Dataset items:
++++++++++

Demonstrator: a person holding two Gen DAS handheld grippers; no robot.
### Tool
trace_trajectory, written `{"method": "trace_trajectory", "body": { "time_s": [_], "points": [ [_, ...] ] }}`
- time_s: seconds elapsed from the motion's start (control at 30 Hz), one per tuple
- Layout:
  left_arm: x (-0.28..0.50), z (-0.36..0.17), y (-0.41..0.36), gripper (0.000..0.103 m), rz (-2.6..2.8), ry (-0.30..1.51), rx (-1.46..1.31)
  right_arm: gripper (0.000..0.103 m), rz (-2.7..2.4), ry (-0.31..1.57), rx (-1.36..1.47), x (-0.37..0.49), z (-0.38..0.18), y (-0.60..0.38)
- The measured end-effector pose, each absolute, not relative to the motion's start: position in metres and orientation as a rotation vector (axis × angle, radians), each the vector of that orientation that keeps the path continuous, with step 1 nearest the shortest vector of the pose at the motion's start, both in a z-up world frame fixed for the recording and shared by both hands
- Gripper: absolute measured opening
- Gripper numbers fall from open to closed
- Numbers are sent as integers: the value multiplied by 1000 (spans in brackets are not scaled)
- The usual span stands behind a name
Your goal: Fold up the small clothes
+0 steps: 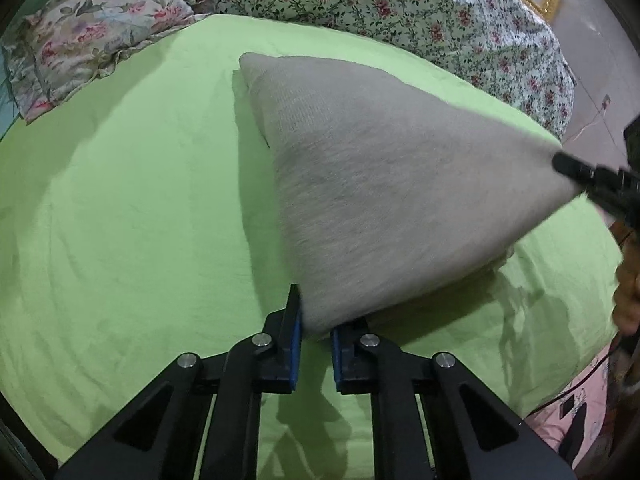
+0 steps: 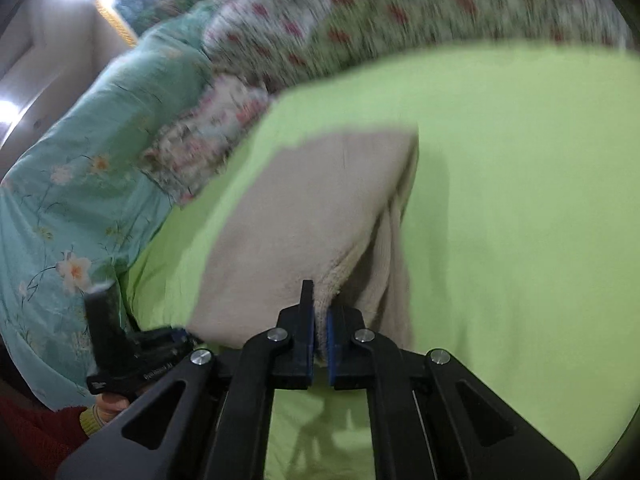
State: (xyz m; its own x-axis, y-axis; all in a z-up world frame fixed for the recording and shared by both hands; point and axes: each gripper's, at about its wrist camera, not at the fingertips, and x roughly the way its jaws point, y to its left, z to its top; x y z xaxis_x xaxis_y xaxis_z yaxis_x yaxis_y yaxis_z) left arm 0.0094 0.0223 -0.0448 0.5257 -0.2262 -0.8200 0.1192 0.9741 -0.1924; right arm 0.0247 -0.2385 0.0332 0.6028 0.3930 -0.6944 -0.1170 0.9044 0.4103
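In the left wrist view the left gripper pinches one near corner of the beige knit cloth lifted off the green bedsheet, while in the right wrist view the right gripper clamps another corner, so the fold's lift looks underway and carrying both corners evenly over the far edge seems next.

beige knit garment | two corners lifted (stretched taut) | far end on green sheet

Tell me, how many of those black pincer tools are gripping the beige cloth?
2. The left gripper pinches the beige cloth's near corner; the right gripper clamps its corner at the right edge. Both are shut on it, above the green sheet.
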Motion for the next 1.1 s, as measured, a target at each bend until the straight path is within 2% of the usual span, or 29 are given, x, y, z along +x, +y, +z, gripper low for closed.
{"method": "trace_trajectory", "body": {
  "time_s": [0.07,0.2,0.43,0.47,0.53,0.7,0.83,1.07,1.1],
  "points": [
    [10,-49,17,10,-206,1012,-106,5,258,934,268,32,24,-242],
    [8,-52,16,9,-207,1029,-95,5,222,1092,258,39,-32,-243],
    [-5,-42,23,10,-294,1058,-74,7,179,1103,285,35,-48,-246],
    [-8,-36,25,10,-313,1050,-71,10,180,1111,280,33,-45,-245],
    [-15,-22,28,10,-350,1019,-71,30,189,1130,317,29,-38,-250],
    [-14,11,26,11,-461,905,-114,41,246,1010,532,34,-2,-281],
    [13,1,13,11,-505,906,-122,42,258,952,568,86,5,-289],
    [40,-43,1,10,-512,1019,-141,42,291,1041,643,187,-43,-276],
    [42,-49,1,10,-509,1032,-150,38,303,1053,654,196,-50,-275]
  ]
}}
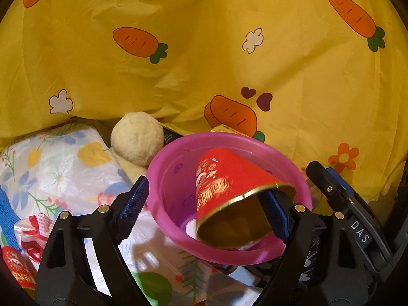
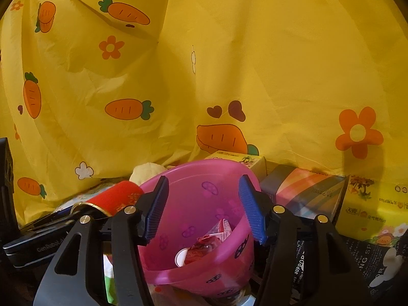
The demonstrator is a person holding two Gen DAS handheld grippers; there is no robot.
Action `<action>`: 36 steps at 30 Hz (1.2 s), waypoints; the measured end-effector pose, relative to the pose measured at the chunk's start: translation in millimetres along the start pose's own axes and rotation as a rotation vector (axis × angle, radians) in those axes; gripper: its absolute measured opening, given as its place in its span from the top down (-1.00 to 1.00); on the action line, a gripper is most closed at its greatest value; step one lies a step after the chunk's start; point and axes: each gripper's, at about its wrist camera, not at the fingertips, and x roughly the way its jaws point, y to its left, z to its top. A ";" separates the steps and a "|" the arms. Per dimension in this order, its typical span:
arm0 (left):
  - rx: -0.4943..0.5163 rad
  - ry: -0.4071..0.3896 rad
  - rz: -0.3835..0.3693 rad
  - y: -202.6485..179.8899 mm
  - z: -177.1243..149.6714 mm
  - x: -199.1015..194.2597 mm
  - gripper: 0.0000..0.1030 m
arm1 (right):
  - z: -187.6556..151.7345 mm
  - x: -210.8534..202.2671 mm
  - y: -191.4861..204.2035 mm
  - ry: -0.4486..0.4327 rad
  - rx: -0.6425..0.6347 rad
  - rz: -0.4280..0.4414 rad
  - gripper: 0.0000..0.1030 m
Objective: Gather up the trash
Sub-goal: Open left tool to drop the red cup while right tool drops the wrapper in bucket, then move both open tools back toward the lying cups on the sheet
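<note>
A pink plastic bowl (image 1: 163,178) sits among clutter and holds small wrappers (image 2: 216,232). In the left wrist view a red paper cup with a gold rim (image 1: 224,178) lies tilted over the bowl, mouth toward the camera. My left gripper (image 1: 206,211) is open wide; its right finger (image 1: 278,214) reaches inside the cup's mouth, the left finger stands outside the bowl. My right gripper (image 2: 204,209) is open and empty over the bowl (image 2: 193,275). The red cup (image 2: 114,196) shows at its left.
A yellow carrot-print sheet (image 1: 204,51) hangs close behind. A cream ball (image 1: 137,137) and a floral plastic bag (image 1: 56,163) lie left of the bowl. A red-white wrapper (image 1: 35,232) lies at the left. Tissue boxes (image 2: 306,193) stand to the right.
</note>
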 end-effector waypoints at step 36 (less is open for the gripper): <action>-0.219 -0.219 0.561 139.0 -125.0 -204.1 -0.82 | -81.2 -65.0 143.9 0.063 -0.247 0.255 -0.51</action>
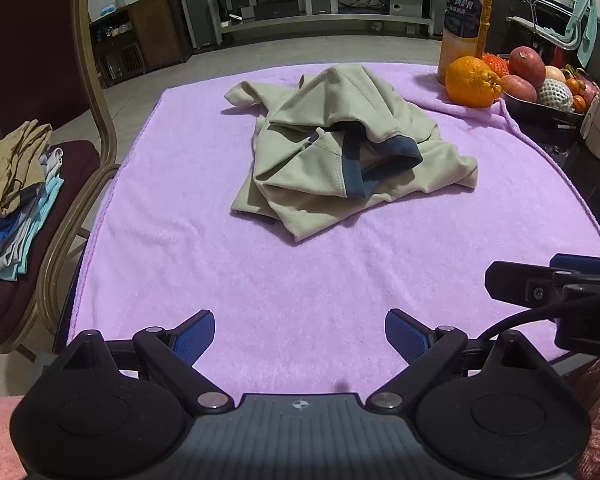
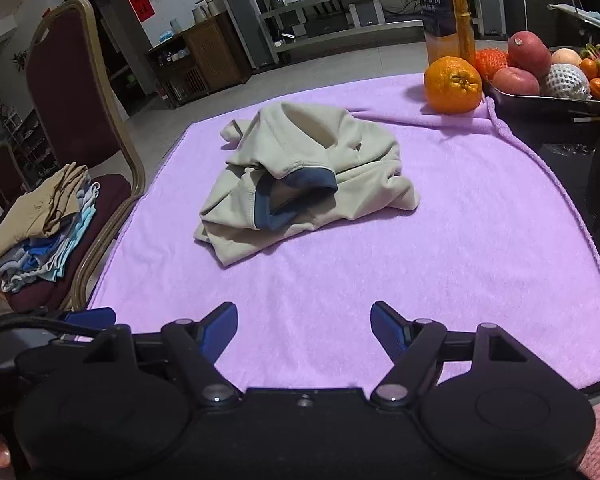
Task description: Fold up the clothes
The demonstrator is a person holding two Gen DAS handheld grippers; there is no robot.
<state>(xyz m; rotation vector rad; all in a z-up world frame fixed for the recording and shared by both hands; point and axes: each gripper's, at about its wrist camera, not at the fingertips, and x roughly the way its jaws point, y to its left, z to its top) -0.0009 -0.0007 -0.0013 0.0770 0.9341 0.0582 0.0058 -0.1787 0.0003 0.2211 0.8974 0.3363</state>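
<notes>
A crumpled beige shirt with dark blue sleeve cuffs (image 1: 340, 152) lies in a heap in the middle of the purple towel (image 1: 260, 280) that covers the table. It also shows in the right wrist view (image 2: 300, 176). My left gripper (image 1: 300, 336) is open and empty over the towel's near edge, well short of the shirt. My right gripper (image 2: 303, 330) is open and empty beside it, also over the near edge. The right gripper's side shows at the right of the left wrist view (image 1: 556, 284).
A chair (image 1: 40, 80) stands left of the table with a stack of folded clothes (image 1: 16, 200) on its seat. At the back right are a large orange (image 1: 474, 82), a juice bottle (image 1: 464, 12) and a tray of fruit (image 1: 540, 88).
</notes>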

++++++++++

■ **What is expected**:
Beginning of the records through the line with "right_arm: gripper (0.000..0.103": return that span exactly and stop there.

■ **Response for this exercise**:
Demonstrator: a person holding two Gen DAS handheld grippers; no robot.
### Tool
trace_trajectory, written `{"method": "trace_trajectory", "body": { "time_s": [_], "points": [ [_, ...] ] }}`
- time_s: seconds elapsed from the motion's start (control at 30 Hz), one per tuple
- Layout:
  left_arm: x (-0.28..0.50), z (-0.36..0.17), y (-0.41..0.36), gripper (0.000..0.103 m), rz (-2.6..2.8), ry (-0.30..1.51), rx (-1.46..1.31)
  right_arm: gripper (0.000..0.103 m), rz (-2.7..2.4), ry (-0.31..1.57), rx (-1.36..1.47), x (-0.37..0.49), z (-0.38..0.18), y (-0.60..0.38)

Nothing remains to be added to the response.